What I'm getting at is that where Chávez's authoritarianism is ideological, Putin's is functional: he'll use as much power as he needs to meet his political goals, no more. His is the mafia don's authoritarianism: it's never personal with Putin, it's business. Chávez dreams of utopia in his lifetime; Putin never dreams at all.
Why does this matter? Because his instrumental view of power places a kind of "cap" on the danger Putin represents for the future. He takes an expansive view of raison d'état, for sure, but not an unlimited one. He has limited goals and he doesn't want more power than he needs to achieve them.

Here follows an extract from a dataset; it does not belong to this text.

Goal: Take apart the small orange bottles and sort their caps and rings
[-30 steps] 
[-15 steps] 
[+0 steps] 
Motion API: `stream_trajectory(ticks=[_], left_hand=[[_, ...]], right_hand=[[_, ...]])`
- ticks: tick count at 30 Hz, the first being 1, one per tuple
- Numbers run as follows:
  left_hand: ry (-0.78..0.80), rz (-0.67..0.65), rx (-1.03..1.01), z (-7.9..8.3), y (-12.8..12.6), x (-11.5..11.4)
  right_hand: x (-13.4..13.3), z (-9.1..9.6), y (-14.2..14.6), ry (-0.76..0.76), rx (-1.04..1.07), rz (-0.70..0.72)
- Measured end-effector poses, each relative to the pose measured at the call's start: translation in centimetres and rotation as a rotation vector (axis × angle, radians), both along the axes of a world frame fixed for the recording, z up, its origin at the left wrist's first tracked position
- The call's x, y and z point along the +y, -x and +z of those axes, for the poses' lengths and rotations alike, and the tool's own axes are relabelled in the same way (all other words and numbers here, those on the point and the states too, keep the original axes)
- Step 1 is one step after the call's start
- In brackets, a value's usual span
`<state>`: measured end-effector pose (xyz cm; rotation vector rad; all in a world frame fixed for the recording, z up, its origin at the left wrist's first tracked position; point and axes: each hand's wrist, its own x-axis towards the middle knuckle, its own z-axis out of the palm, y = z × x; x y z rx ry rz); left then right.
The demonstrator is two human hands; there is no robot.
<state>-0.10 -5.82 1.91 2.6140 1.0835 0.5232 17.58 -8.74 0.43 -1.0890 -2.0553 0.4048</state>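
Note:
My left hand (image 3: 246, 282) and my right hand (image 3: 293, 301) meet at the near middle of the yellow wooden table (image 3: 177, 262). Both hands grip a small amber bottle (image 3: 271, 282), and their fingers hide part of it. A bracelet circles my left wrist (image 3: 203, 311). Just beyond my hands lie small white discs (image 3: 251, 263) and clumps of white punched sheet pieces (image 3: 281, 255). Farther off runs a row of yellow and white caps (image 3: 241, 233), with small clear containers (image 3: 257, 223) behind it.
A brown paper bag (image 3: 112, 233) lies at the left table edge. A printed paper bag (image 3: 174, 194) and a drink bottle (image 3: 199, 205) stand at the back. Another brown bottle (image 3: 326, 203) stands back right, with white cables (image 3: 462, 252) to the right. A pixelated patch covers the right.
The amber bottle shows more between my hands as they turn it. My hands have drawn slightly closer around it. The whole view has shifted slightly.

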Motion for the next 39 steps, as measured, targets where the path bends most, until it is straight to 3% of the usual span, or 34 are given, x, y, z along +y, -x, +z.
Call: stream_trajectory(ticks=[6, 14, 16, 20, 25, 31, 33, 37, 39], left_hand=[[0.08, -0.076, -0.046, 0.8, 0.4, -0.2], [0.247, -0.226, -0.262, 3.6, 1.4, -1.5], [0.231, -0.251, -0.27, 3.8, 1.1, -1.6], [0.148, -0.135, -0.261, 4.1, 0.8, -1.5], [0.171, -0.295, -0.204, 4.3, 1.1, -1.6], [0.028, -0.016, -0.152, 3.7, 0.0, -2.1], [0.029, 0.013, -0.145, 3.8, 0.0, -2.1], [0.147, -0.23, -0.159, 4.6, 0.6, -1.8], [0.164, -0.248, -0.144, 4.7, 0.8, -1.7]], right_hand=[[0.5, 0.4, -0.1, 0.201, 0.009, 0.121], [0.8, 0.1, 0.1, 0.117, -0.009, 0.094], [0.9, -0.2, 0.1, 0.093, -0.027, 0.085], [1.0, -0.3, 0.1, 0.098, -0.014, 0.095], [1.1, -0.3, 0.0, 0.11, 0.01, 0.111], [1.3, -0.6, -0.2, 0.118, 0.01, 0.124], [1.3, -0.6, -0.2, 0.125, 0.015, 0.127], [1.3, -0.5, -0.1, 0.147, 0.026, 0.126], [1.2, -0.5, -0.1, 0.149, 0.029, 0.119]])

Chávez's goals, by contrast, are basically unlimited. Venezuela is just the start: he wants to redeem humankind. He wants as much power as it takes to achieve this. But since the aim itself is unlimited, there's no evident cap to the amount of power he'll accumulate to achieve it.
It's Chávez's messianic streak that ultimately makes him so dangerous. The history of self-appointed messiahs gone horribly wrong is too long, too well documented. Over the last two-hundred years, every single calamity of world-historical proportions has come at the hands of people so suffused with good intentions they could see no nobler goal than to accumulate as much power as possible so they can impose them on the world. As Adam Gopnik put it, "the road to hell is paved with good intentions because the people doing the paving think they've found a shortcut straight to heaven."
Combined with his rampant statism, Chávez's messiah complex makes his movement tend towards totalitarianism. Because nothing in his conception of power, nothing in his understanding of his role in history could make him curb his quest to amass still more power. And that makes all the difference. Putin's regime, by contrast, doesn't tend towards anything: it is what it is.
As we approach the era of indefinite re-election, the gap between Chávez's regime as it is and the regime as its habits of thought and conception of power will tend to make it becomes ever more alarming. If anything, the real puzzle in Venezuela these days is Chávez's excess of tolerance - the way his actions still lag behind the autocratic logic of his discourse.
So yes, Putin has been worse, far worse. Nonetheless, Chávez is more dangerous.